A word-for-word copy of the data, with no images, is the required answer.

**** Information supplied

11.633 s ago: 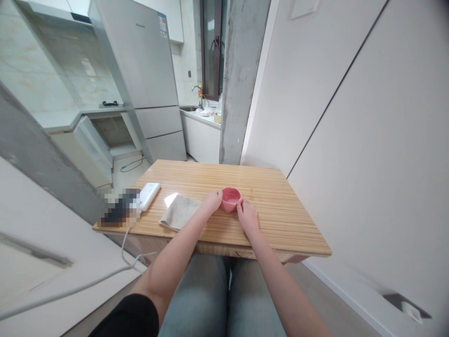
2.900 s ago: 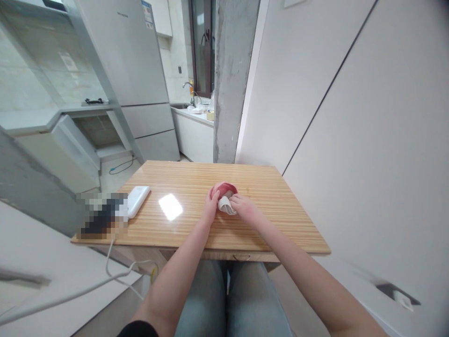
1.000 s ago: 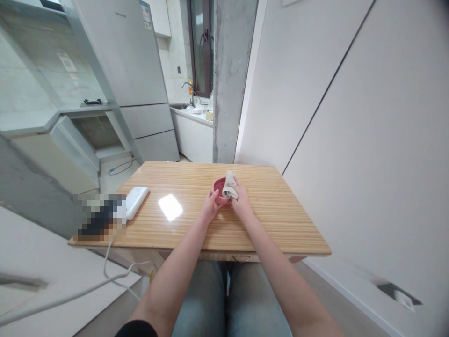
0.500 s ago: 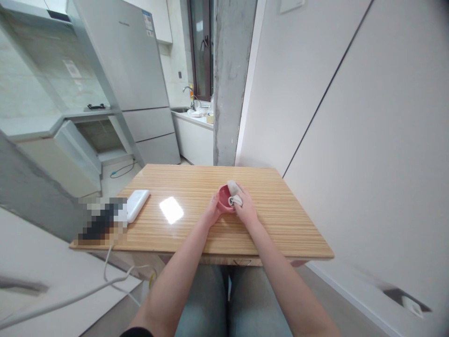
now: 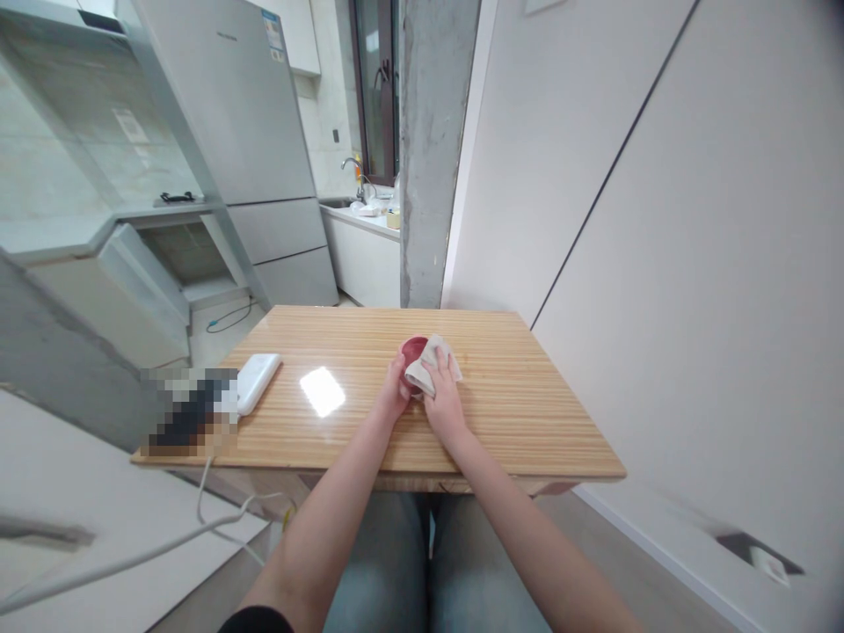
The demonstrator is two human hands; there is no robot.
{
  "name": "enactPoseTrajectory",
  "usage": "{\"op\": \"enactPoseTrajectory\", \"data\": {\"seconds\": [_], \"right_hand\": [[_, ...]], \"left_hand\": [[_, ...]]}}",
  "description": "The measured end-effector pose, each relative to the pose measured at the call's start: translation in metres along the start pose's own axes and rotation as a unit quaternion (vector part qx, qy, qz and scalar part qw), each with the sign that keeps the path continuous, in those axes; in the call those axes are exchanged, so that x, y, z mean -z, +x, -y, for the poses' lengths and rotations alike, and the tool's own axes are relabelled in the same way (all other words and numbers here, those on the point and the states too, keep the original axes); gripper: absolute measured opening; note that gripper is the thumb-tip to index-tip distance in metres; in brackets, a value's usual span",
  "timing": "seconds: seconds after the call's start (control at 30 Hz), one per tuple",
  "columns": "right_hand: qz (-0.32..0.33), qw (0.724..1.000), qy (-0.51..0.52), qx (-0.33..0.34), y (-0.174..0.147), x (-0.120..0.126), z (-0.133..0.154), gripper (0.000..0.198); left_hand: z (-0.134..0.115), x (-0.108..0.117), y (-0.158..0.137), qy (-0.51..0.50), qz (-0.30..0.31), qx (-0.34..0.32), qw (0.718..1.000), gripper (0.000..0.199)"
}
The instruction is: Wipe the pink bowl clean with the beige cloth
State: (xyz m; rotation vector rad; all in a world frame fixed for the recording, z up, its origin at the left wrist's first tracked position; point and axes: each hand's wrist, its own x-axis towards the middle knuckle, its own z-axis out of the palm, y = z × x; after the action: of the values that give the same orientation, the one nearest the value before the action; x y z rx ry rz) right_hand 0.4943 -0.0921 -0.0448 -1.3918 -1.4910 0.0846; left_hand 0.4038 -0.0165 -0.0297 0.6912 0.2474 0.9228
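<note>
A small dark-pink bowl (image 5: 414,350) is above the wooden table (image 5: 356,448), its open side facing up and toward me. My left hand (image 5: 396,387) grips the bowl by its left side. A white cloth (image 5: 430,359) lies across the right part of the bowl and hides that rim. My right hand (image 5: 444,396) presses the cloth against the bowl, fingers laid over it and the cloth held under them. Whether the bowl's base touches the table I cannot tell.
A white flat box-like device (image 5: 258,383) lies on the table's left side, beside a blurred-out patch (image 5: 191,411). A white cable (image 5: 198,501) hangs off the left front edge. Behind the table stand a grey pillar (image 5: 432,176) and a fridge (image 5: 257,132); a white wall rises at right.
My right hand has shifted left and down, and the cloth is now spread over the bowl's right side instead of bunched. The bowl has tilted and moved slightly left.
</note>
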Motion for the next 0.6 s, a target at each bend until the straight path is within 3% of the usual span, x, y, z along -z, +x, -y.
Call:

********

◆ **Final answer**:
11.633 s ago: 
2.900 s ago: 
1.000 s ago: 
0.500 s ago: 
now: 
The demonstrator is two human hands; there is no robot.
{
  "name": "enactPoseTrajectory",
  "usage": "{\"op\": \"enactPoseTrajectory\", \"data\": {\"seconds\": [_], \"right_hand\": [[_, ...]], \"left_hand\": [[_, ...]]}}",
  "description": "The measured end-effector pose, each relative to the pose measured at the call's start: translation in metres along the start pose's own axes and rotation as a unit quaternion (vector part qx, qy, qz and scalar part qw), each with the sign that keeps the path continuous, in those axes; in the call those axes are exchanged, so that x, y, z mean -z, +x, -y, for the poses' lengths and rotations alike, and the tool's own axes are relabelled in the same way (all other words and numbers here, those on the point and the states too, keep the original axes); gripper: absolute measured opening; note that gripper is the thumb-tip to index-tip distance in metres; in brackets, a value's usual span",
  "timing": "seconds: seconds after the call's start (control at 30 Hz), one per tuple",
  "columns": "right_hand: qz (-0.32..0.33), qw (0.724..1.000), qy (-0.51..0.52), qx (-0.33..0.34), y (-0.174..0.147), x (-0.120..0.126), z (-0.133..0.154), gripper (0.000..0.198); left_hand: z (-0.134..0.115), x (-0.108..0.117), y (-0.158..0.137), qy (-0.51..0.50), qz (-0.30..0.31), qx (-0.34..0.32), qw (0.718..1.000), gripper (0.000..0.199)"
}
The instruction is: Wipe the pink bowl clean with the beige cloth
State: (xyz m; rotation vector rad; all in a world frame fixed for the recording, z up, its origin at the left wrist's first tracked position; point and axes: each hand's wrist, its own x-axis towards the middle knuckle, its own z-axis out of the palm, y = z × x; after the action: of the values that give the same orientation, the one nearest the value before the action; x y z rx ry rz) right_hand 0.4943 -0.0921 -0.0448 -1.3918 -1.4910 0.0846; left_hand 0.4038 -0.0165 -0.0297 0.6912 0.2474 0.9228
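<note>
A small dark-pink bowl (image 5: 414,350) is above the wooden table (image 5: 356,448), its open side facing up and toward me. My left hand (image 5: 396,387) grips the bowl by its left side. A white cloth (image 5: 430,359) lies across the right part of the bowl and hides that rim. My right hand (image 5: 444,396) presses the cloth against the bowl, fingers laid over it and the cloth held under them. Whether the bowl's base touches the table I cannot tell.
A white flat box-like device (image 5: 258,383) lies on the table's left side, beside a blurred-out patch (image 5: 191,411). A white cable (image 5: 198,501) hangs off the left front edge. Behind the table stand a grey pillar (image 5: 432,176) and a fridge (image 5: 257,132); a white wall rises at right.
My right hand has shifted left and down, and the cloth is now spread over the bowl's right side instead of bunched. The bowl has tilted and moved slightly left.
</note>
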Motion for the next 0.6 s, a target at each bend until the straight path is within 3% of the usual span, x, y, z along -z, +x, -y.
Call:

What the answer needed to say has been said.